[Source records]
#####

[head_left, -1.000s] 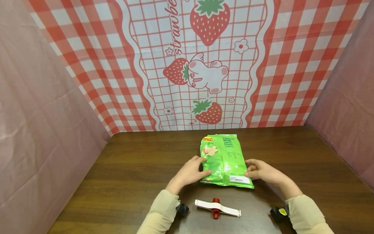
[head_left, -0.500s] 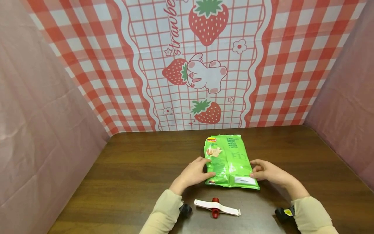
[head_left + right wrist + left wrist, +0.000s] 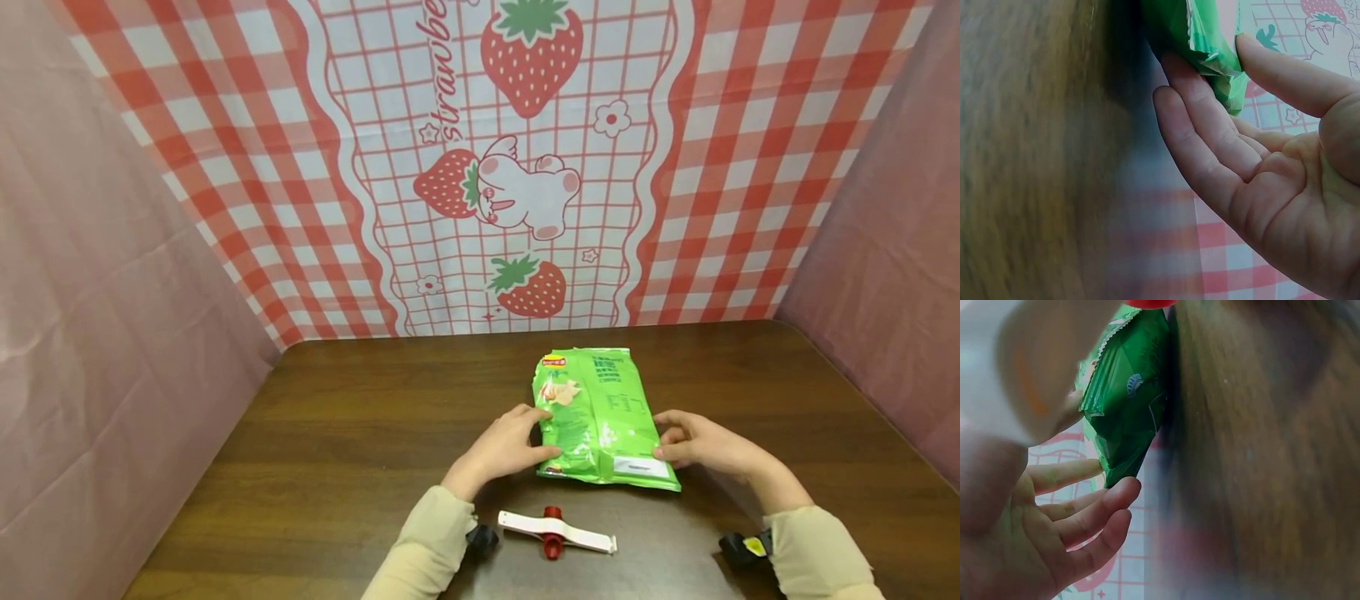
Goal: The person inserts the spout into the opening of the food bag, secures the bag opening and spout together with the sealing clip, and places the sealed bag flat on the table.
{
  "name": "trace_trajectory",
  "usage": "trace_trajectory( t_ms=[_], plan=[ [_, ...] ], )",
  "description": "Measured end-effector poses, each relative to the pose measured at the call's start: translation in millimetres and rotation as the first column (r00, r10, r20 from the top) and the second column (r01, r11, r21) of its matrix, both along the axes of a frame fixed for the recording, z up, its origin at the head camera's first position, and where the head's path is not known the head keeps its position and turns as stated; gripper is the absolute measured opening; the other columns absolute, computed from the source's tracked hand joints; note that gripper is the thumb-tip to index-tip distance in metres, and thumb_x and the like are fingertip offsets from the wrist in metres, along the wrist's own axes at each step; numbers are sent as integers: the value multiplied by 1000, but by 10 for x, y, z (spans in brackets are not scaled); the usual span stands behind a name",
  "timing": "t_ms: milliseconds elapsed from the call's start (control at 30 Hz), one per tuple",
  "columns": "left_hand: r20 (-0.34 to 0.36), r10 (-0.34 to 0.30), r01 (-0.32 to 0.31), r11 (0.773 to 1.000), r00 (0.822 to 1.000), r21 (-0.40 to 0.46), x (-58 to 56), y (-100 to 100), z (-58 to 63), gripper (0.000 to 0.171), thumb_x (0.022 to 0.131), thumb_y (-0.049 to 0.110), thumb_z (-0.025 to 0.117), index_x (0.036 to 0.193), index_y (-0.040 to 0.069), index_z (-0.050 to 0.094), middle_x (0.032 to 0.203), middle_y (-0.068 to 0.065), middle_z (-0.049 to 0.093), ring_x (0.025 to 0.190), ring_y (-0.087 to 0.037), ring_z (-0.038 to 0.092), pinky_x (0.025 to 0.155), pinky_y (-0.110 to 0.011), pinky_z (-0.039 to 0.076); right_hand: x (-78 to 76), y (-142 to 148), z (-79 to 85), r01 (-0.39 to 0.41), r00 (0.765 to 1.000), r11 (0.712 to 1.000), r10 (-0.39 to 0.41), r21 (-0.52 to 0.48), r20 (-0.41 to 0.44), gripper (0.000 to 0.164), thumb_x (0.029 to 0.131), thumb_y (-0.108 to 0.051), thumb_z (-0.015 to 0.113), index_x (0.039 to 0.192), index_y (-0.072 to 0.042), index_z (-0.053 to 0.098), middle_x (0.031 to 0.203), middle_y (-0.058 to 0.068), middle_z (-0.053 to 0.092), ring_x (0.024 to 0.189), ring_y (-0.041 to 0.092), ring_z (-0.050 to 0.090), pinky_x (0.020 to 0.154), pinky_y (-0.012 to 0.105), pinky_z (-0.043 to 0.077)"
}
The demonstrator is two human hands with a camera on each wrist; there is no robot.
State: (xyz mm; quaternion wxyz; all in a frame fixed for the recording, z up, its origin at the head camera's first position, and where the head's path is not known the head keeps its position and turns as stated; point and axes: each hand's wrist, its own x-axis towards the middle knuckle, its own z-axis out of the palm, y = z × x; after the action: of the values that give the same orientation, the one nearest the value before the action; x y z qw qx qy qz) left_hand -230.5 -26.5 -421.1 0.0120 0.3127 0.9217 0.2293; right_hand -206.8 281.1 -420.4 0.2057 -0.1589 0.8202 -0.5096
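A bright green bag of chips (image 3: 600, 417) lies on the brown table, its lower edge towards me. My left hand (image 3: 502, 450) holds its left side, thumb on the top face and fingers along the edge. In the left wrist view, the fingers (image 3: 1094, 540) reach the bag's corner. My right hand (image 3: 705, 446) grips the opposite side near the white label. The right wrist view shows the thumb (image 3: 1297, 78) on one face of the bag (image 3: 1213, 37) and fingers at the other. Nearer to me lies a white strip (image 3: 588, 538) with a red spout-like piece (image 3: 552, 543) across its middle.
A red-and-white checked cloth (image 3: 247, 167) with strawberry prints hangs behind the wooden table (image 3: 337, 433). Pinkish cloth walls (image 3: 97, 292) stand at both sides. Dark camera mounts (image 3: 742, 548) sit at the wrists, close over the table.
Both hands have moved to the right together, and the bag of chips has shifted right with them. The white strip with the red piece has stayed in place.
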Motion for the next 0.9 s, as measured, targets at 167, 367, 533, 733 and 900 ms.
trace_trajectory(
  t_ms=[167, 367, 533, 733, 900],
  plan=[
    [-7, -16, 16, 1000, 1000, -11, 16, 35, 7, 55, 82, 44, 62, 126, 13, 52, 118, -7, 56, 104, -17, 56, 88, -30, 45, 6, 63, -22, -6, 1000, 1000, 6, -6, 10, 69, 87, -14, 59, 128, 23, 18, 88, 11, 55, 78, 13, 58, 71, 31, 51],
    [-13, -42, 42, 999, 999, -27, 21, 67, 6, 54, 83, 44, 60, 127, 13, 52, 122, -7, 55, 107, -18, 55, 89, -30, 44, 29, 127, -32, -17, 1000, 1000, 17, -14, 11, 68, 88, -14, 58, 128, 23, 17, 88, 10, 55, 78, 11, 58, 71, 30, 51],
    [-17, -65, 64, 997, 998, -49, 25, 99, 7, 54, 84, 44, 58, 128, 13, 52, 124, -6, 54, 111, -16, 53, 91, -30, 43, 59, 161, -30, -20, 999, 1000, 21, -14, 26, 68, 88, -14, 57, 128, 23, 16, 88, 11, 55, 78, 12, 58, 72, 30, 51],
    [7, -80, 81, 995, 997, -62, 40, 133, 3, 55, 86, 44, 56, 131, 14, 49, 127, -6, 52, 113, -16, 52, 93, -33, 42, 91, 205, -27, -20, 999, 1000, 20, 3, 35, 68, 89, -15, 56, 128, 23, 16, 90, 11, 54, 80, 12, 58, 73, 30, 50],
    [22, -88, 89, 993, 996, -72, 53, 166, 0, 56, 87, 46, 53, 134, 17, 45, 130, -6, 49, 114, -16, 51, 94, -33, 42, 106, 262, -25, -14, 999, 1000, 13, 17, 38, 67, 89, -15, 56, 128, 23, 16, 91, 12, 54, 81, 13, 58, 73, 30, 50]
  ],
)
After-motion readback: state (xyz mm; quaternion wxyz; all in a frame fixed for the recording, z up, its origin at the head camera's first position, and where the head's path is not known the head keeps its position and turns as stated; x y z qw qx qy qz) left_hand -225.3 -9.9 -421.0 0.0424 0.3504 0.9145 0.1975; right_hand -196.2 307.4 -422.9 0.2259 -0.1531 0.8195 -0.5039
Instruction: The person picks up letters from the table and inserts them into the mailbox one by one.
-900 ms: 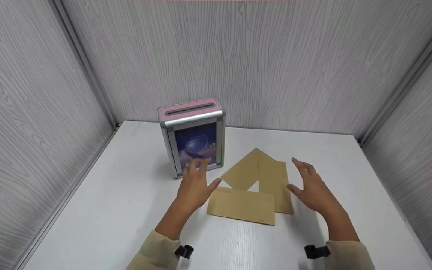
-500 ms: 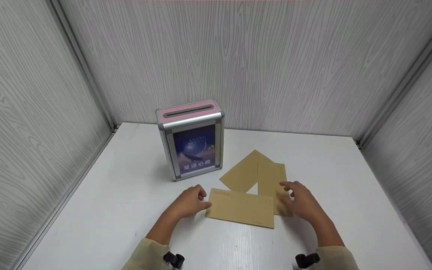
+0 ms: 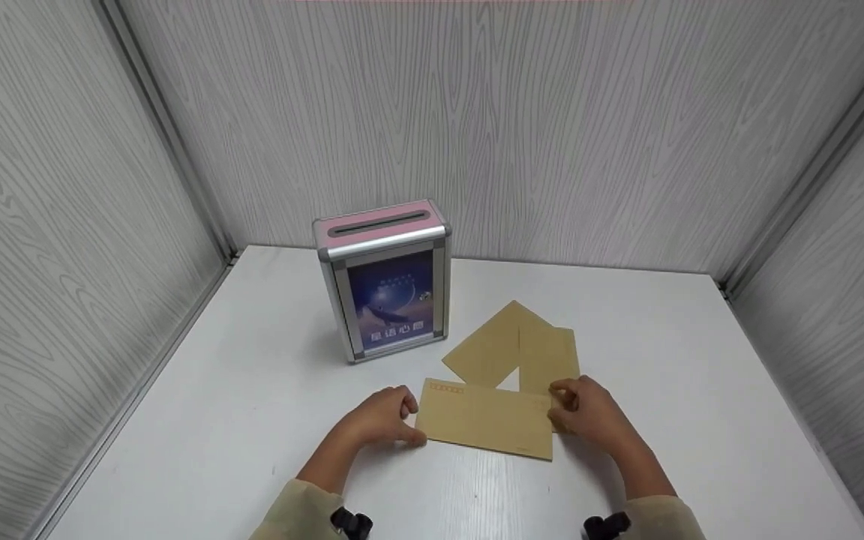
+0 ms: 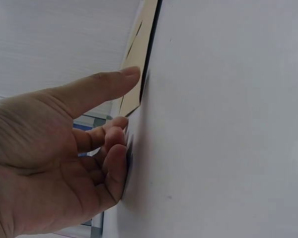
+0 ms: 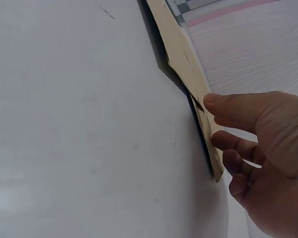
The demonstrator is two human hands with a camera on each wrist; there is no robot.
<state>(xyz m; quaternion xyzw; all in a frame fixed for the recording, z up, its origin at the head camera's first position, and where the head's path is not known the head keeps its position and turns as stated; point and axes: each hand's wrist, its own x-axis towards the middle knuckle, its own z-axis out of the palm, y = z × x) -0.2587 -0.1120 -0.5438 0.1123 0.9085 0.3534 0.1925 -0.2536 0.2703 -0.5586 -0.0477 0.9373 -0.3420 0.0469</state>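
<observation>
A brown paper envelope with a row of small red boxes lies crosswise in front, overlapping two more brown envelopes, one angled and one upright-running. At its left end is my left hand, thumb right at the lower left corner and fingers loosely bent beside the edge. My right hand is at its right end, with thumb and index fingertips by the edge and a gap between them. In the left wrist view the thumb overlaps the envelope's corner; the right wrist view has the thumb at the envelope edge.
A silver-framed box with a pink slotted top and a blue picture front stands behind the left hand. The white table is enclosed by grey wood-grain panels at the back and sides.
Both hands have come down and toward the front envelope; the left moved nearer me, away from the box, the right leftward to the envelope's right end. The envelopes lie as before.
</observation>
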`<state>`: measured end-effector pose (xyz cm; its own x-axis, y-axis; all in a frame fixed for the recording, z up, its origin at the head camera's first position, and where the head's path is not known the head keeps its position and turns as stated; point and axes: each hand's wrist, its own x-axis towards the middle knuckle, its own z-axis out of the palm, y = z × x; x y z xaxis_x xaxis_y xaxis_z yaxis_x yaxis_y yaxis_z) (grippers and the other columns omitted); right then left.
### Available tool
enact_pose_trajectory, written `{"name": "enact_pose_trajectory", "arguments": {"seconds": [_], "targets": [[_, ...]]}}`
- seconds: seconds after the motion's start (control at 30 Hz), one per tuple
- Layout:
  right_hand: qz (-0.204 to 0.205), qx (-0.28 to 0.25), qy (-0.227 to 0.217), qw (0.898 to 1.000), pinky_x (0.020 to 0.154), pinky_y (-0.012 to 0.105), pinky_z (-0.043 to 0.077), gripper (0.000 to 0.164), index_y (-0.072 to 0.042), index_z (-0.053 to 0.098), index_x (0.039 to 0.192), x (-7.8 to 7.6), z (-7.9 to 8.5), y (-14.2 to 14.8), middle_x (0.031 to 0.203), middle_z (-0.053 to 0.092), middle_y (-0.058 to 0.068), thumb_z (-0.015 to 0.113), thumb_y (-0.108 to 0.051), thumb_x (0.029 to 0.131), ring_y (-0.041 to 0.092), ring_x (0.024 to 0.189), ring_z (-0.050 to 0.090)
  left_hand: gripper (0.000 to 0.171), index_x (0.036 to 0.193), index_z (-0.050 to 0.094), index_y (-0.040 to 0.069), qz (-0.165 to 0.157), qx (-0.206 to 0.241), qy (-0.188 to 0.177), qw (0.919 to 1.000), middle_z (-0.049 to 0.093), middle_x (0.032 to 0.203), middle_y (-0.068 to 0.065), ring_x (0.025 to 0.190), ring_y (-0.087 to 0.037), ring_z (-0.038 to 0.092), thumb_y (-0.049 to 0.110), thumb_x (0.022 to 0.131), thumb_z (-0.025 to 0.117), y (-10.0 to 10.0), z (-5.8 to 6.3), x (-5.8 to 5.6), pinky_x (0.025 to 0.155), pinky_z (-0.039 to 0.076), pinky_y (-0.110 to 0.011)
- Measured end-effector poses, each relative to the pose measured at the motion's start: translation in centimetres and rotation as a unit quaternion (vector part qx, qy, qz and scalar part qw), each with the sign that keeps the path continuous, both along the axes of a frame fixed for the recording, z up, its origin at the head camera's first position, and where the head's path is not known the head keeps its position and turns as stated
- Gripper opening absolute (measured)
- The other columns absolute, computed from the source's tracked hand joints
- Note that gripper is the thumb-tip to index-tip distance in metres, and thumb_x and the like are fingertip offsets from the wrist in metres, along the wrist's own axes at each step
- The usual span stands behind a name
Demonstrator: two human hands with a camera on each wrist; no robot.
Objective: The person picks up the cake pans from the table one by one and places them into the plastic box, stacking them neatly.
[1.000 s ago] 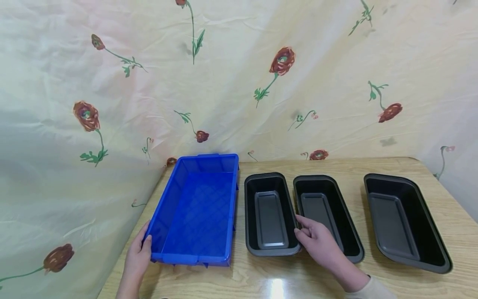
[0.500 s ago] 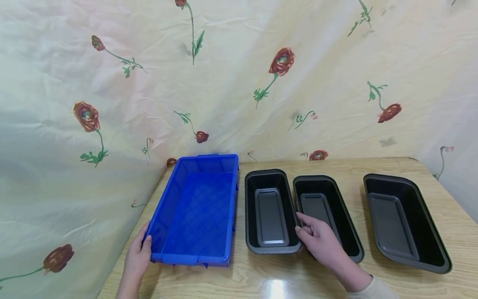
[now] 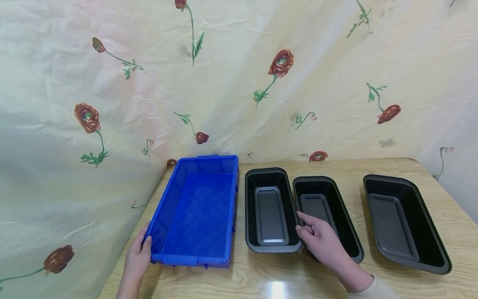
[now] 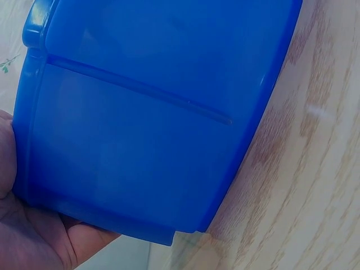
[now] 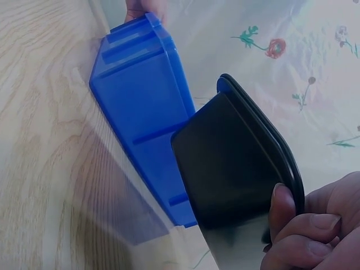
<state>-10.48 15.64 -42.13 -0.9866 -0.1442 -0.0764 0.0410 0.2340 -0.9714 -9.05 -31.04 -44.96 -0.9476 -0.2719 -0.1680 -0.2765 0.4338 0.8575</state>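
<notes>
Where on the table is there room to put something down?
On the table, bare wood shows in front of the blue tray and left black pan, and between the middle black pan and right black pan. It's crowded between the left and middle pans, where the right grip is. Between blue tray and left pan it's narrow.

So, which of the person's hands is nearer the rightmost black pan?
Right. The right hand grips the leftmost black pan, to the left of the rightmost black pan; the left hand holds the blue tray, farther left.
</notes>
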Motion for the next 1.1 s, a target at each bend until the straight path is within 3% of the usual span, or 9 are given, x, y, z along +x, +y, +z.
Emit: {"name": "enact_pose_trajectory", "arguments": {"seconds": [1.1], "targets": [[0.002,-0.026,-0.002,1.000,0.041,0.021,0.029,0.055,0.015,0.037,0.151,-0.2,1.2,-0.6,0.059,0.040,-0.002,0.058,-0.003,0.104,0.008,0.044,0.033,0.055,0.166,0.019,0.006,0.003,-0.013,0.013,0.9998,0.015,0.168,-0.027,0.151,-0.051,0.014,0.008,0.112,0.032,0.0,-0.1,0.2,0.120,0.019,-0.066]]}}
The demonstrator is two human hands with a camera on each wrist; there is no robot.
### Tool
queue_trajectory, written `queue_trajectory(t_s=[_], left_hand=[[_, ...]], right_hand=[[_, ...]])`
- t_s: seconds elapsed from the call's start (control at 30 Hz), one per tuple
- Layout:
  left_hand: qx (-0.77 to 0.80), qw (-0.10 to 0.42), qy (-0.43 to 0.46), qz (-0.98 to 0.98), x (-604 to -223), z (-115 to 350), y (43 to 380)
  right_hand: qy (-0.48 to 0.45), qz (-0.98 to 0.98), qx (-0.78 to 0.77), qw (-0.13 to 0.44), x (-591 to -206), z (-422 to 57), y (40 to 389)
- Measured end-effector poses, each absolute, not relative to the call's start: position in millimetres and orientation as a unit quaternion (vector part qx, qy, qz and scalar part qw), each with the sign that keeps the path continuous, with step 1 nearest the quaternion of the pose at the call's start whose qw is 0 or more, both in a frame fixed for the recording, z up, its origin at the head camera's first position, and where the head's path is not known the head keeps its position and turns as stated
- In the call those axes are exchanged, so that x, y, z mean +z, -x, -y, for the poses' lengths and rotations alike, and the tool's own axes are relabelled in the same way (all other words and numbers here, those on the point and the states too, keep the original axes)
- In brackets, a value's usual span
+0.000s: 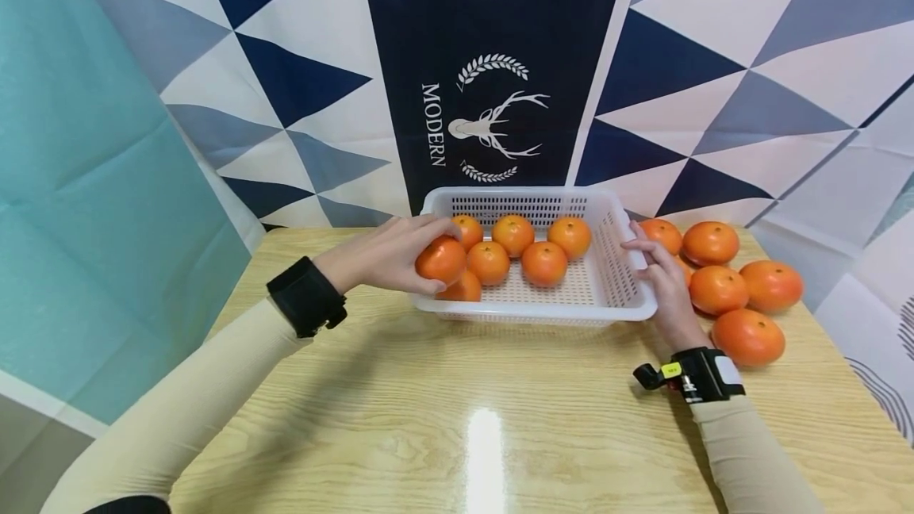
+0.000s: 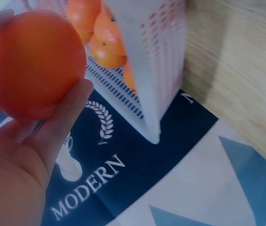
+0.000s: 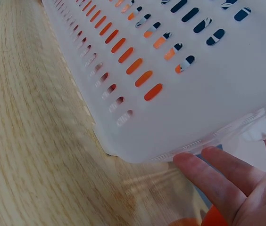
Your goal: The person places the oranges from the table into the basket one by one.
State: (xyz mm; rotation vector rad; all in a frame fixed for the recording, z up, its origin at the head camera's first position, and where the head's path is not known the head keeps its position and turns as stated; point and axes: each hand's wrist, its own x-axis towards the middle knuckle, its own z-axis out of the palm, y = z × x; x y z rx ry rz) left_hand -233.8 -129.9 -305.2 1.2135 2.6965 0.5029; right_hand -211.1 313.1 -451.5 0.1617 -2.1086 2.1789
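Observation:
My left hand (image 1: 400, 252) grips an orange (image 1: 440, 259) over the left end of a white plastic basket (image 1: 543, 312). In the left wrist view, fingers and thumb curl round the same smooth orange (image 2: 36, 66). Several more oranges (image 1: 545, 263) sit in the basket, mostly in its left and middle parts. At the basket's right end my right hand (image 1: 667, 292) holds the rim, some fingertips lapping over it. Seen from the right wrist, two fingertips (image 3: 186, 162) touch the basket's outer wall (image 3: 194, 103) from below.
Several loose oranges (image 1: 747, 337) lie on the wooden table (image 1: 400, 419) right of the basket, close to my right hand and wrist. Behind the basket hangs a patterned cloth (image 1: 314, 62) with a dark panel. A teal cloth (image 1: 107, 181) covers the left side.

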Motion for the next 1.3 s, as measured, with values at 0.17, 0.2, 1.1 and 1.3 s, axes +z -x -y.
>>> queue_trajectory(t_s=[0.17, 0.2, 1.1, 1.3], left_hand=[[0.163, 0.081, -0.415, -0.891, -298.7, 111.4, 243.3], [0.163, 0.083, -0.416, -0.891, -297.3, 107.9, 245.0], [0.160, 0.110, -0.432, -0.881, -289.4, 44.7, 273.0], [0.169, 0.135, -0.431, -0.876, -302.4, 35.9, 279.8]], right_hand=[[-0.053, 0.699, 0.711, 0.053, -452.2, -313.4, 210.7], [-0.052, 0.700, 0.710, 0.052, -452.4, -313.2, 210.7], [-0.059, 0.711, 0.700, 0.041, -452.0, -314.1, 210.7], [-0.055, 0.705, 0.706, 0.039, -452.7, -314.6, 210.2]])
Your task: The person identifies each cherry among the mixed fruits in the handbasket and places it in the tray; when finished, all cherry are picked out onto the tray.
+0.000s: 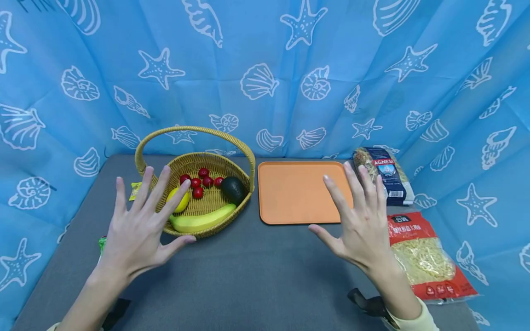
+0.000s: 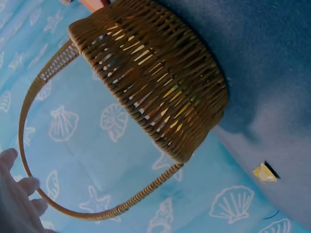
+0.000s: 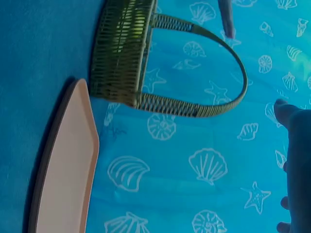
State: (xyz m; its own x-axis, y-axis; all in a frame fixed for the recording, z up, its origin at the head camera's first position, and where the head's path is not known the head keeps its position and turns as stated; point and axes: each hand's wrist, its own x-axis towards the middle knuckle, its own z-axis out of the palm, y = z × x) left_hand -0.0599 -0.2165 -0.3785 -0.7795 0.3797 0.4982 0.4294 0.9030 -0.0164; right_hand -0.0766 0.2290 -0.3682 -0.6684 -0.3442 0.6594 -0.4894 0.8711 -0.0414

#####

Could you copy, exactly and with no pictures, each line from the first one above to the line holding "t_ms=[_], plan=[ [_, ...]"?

[head_left, -1.000s] 
[head_left, -0.500s] 
[head_left + right wrist + left wrist, +0.000s] 
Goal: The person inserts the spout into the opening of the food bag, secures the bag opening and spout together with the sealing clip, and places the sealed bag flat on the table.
{
  "name": "trace_trajectory",
  "usage": "trace_trajectory( t_ms=[_], plan=[ [_, ...] ], )",

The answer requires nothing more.